#### What you need to do:
Repeat the entries. Each one must match exactly.

#### Available data:
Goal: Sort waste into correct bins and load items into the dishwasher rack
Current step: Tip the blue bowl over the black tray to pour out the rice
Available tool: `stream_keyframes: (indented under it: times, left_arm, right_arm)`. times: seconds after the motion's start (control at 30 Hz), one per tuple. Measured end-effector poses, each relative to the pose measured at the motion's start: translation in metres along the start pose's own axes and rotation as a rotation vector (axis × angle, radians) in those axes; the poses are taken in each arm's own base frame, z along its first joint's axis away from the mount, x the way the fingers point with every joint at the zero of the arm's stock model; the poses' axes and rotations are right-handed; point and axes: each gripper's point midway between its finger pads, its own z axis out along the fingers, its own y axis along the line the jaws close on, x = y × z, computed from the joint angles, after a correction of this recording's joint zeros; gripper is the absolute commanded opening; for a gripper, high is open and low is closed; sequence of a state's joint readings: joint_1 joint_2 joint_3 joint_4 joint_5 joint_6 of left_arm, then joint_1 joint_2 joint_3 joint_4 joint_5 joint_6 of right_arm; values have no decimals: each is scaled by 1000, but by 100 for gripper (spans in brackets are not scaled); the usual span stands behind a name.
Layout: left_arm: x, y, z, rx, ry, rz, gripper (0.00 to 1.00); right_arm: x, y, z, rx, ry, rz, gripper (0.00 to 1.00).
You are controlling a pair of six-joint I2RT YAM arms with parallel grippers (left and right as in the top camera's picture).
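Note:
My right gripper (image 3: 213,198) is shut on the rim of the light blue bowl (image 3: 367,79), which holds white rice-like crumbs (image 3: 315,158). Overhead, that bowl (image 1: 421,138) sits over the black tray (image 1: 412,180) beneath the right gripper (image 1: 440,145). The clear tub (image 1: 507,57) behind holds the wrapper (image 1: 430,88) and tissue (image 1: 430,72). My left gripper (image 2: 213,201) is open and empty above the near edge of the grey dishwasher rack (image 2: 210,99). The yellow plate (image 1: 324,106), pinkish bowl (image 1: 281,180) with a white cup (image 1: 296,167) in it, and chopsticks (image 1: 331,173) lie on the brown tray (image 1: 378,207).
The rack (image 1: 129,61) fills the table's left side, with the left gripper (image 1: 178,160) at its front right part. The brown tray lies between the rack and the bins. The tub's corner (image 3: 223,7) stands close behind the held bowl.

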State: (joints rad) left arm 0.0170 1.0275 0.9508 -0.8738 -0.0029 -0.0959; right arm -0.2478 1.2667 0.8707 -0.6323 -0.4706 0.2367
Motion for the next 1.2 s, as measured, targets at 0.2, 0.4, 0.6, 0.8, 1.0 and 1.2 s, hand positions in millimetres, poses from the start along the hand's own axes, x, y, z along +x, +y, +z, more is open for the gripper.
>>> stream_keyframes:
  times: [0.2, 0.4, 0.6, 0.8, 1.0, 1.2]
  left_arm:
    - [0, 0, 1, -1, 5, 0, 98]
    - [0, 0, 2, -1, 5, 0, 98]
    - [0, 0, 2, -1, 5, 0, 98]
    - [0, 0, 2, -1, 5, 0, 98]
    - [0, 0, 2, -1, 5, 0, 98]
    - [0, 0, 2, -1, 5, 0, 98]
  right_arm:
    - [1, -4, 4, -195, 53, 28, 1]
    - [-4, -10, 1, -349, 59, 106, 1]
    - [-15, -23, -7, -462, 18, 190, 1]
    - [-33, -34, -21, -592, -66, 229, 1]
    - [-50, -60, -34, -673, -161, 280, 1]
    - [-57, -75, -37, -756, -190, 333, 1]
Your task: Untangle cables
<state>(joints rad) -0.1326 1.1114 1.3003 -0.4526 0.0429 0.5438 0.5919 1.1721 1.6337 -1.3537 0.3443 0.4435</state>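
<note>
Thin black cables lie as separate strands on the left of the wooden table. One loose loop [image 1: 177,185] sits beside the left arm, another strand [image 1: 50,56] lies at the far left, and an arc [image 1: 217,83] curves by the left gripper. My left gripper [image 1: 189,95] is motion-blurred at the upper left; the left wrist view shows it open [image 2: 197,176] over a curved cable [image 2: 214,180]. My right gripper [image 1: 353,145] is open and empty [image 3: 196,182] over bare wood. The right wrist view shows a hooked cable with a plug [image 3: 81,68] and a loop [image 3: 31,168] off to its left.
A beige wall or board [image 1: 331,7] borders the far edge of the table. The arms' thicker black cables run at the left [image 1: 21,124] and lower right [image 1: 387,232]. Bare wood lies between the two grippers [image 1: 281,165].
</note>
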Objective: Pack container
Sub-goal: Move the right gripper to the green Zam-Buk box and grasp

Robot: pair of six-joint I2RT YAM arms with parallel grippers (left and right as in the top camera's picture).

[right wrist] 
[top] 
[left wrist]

#### Expected answer:
Goal: Sort waste into correct bins and load items into the dishwasher rack
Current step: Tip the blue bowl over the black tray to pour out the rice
Available tool: `stream_keyframes: (indented under it: times, left_arm, right_arm)`. times: seconds after the motion's start (control at 30 Hz), one per tuple. Measured end-effector poses, each relative to the pose measured at the motion's start: translation in metres along the start pose's own axes and rotation as a rotation vector (axis × angle, radians) in those axes; the poses are taken in each arm's own base frame, z along its first joint's axis away from the mount, x the way the fingers point with every joint at the zero of the arm's stock model; the poses' axes and rotations are right-handed; point and axes: each gripper's point midway between its finger pads, its own z axis out along the fingers, its own y axis along the line the jaws close on, x = y × z, computed from the joint angles, after a correction of this recording's joint zeros; gripper is the absolute commanded opening; for a gripper, high is open and low is closed; sequence of a state's joint readings: joint_1 joint_2 joint_3 joint_4 joint_5 joint_6 of left_arm, then joint_1 joint_2 joint_3 joint_4 joint_5 joint_6 of right_arm; values have no decimals: each is scaled by 1000, but by 100 for gripper (spans in brackets are not scaled); the usual span stands behind a name.
Layout: left_arm: x, y, z, rx, ry, rz, gripper (0.00 to 1.00); right_arm: x, y, z, rx, ry, rz, gripper (0.00 to 1.00).
You are controlling a pair of six-joint I2RT YAM arms with parallel grippers (left and right as in the top camera's picture).
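Note:
My right gripper (image 3: 213,198) is shut on the rim of the light blue bowl (image 3: 367,79), which holds white rice-like crumbs (image 3: 315,158). Overhead, that bowl (image 1: 421,138) sits over the black tray (image 1: 412,180) beneath the right gripper (image 1: 440,145). The clear tub (image 1: 507,57) behind holds the wrapper (image 1: 430,88) and tissue (image 1: 430,72). My left gripper (image 2: 213,201) is open and empty above the near edge of the grey dishwasher rack (image 2: 210,99). The yellow plate (image 1: 324,106), pinkish bowl (image 1: 281,180) with a white cup (image 1: 296,167) in it, and chopsticks (image 1: 331,173) lie on the brown tray (image 1: 378,207).
The rack (image 1: 129,61) fills the table's left side, with the left gripper (image 1: 178,160) at its front right part. The brown tray lies between the rack and the bins. The tub's corner (image 3: 223,7) stands close behind the held bowl.
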
State: (joints rad) left arm 0.0170 1.0275 0.9508 -0.8738 -0.0029 -0.0959; right arm -0.2478 1.2667 0.8707 -0.6323 -0.4706 0.2367
Motion for the next 1.2 s, as measured, targets at 0.2, 0.4, 0.6, 0.8, 1.0 and 1.2 s, hand positions in millimetres, poses from the start along the hand's own axes, x, y, z along +x, +y, +z, more is open for the gripper.
>>> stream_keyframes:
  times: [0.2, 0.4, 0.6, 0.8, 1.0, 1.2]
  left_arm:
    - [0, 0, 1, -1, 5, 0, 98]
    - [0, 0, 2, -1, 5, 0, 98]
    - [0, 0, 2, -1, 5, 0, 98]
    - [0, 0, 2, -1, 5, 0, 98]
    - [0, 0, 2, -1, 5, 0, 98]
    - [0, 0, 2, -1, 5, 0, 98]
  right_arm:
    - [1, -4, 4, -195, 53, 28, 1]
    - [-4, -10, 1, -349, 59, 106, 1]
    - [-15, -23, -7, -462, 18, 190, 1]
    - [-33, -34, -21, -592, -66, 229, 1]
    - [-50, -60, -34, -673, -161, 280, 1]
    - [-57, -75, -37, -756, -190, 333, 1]
Your task: Untangle cables
<state>(joints rad) -0.1326 1.1114 1.3003 -0.4526 0.0429 0.5438 0.5919 1.1721 1.6337 -1.3537 0.3443 0.4435</state>
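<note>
Thin black cables lie as separate strands on the left of the wooden table. One loose loop [image 1: 177,185] sits beside the left arm, another strand [image 1: 50,56] lies at the far left, and an arc [image 1: 217,83] curves by the left gripper. My left gripper [image 1: 189,95] is motion-blurred at the upper left; the left wrist view shows it open [image 2: 197,176] over a curved cable [image 2: 214,180]. My right gripper [image 1: 353,145] is open and empty [image 3: 196,182] over bare wood. The right wrist view shows a hooked cable with a plug [image 3: 81,68] and a loop [image 3: 31,168] off to its left.
A beige wall or board [image 1: 331,7] borders the far edge of the table. The arms' thicker black cables run at the left [image 1: 21,124] and lower right [image 1: 387,232]. Bare wood lies between the two grippers [image 1: 281,165].
</note>
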Objective: Pack container
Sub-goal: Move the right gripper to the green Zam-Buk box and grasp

Robot: pair of six-joint I2RT YAM arms with parallel grippers (left and right as in the top camera's picture).

[right wrist] 
[top] 
[left wrist]

No further answer is required.